According to Pchelina, unbalanced sleep provokes the appearance of insomnia (insomnia) and disruption of the sleep-wake cycle. “This is dangerous due to worsening mood, decreased performance, rapid fatigue and an increased risk of cardiovascular dysfunction,” the expert notes.

Pchelina identifies several types of sleep disorders that are most common in modern humans:

  • Hypersomnia (excessive sleepiness): it is divided into several subtypes.

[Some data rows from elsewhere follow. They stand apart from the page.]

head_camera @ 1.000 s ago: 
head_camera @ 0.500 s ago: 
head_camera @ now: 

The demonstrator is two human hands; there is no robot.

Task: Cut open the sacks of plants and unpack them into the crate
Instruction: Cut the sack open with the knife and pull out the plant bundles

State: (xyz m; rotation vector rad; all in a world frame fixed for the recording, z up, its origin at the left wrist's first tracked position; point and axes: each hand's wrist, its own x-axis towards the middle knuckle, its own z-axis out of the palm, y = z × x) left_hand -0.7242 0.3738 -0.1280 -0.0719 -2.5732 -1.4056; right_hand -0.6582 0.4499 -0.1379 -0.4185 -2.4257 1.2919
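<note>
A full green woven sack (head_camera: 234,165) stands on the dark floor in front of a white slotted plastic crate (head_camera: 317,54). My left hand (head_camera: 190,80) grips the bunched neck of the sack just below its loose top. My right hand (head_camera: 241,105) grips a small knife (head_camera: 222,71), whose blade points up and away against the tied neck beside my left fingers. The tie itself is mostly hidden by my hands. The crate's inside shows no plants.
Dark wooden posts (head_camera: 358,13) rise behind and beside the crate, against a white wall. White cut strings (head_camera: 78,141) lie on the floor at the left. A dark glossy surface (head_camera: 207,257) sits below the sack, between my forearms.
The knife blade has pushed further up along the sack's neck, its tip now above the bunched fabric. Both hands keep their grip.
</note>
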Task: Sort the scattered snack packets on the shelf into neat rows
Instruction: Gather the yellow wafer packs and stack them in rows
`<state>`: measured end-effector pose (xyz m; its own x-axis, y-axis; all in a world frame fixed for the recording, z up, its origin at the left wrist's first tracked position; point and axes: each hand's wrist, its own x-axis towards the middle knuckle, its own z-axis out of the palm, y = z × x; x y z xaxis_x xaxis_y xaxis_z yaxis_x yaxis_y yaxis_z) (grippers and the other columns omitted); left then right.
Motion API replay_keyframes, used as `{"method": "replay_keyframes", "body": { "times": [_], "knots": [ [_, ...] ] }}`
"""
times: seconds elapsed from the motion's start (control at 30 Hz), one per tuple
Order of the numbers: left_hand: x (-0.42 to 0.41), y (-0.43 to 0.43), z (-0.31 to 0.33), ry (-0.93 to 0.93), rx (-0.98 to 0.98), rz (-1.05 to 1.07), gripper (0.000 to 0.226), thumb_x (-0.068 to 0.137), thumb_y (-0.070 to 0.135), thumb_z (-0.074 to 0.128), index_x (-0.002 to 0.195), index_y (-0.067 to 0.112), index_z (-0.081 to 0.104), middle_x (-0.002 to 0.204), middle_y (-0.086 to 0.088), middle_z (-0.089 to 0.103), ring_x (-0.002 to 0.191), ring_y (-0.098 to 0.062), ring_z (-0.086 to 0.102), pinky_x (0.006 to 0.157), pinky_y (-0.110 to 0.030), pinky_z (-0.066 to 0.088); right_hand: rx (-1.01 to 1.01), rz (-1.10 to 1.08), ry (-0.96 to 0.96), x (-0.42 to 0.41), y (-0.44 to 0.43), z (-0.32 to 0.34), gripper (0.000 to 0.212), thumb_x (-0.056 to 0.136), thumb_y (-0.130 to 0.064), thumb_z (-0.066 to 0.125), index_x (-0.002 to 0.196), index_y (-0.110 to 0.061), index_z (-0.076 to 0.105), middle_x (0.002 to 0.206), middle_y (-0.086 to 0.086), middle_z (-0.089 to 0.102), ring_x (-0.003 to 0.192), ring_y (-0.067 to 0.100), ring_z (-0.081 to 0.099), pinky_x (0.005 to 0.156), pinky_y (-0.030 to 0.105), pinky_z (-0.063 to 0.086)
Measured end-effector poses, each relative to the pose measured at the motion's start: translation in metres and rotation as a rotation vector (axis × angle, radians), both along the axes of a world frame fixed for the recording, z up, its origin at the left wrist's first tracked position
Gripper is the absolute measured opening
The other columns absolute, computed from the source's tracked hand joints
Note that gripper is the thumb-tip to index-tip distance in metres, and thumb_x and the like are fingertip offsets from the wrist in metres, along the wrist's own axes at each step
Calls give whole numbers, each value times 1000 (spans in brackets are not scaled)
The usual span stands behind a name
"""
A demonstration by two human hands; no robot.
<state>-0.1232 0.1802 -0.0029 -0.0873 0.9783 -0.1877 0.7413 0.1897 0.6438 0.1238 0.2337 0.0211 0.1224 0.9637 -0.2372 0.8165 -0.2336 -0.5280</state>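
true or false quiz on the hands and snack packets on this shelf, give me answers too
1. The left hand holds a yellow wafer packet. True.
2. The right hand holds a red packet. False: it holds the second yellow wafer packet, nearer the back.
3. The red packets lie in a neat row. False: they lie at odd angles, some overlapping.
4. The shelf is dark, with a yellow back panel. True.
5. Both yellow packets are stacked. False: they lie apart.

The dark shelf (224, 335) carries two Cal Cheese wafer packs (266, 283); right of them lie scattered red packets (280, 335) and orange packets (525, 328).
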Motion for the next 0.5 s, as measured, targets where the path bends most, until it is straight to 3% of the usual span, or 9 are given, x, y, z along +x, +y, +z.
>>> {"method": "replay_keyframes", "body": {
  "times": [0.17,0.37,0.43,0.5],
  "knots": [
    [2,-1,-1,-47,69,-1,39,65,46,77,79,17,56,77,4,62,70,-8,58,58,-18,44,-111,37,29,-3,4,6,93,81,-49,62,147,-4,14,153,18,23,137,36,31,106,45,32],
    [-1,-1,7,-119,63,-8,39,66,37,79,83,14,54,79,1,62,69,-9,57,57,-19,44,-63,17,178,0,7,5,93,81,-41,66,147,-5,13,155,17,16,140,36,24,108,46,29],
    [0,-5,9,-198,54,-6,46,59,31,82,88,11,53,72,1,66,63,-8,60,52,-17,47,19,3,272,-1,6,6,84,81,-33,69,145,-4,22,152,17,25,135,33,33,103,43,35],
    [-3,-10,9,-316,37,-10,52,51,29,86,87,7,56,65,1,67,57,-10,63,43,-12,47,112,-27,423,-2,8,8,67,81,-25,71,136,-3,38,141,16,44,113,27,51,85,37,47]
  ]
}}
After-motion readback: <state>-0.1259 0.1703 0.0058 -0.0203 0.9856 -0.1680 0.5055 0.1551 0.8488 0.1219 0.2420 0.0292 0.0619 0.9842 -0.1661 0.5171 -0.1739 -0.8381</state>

The most studied variant is narcolepsy (an autoimmune nervous disease characterized by attacks of drowsiness and sudden falling asleep). Other types often develop as a result of mental illness. For example, depression. A sleep disorder of a mental nature does not pose a threat to health, but significantly worsens the quality of life of patients.
  • Sleep breathing disorders: most often associated with obstruction of the upper respiratory tract due to structural features of the oropharynx and larynx, for example, due to a crooked nasal septum. One of the negative factors is also being overweight. These symptoms are especially dangerous because they increase the risk of death from strokes and heart attacks.
  • Sleep movement disorders: a very heterogeneous group, typically characterized by involuntary limb movements, jerks and seizures. Often found in people with restless legs syndrome. The main cause of these disorders is a disruption in the metabolism of the neurotransmitter dopamine (one of the so-called “happiness hormones”) in the brain. These diseases are not dangerous, but can make it difficult for patients to fall asleep and lead to frequent awakenings at night.
  • Parasomnia (for example, sleep paralysis or sleepwalking): The cause is still unknown. It is believed that this is due to delayed maturation of neural connections between sleep and wakefulness centers in the brain.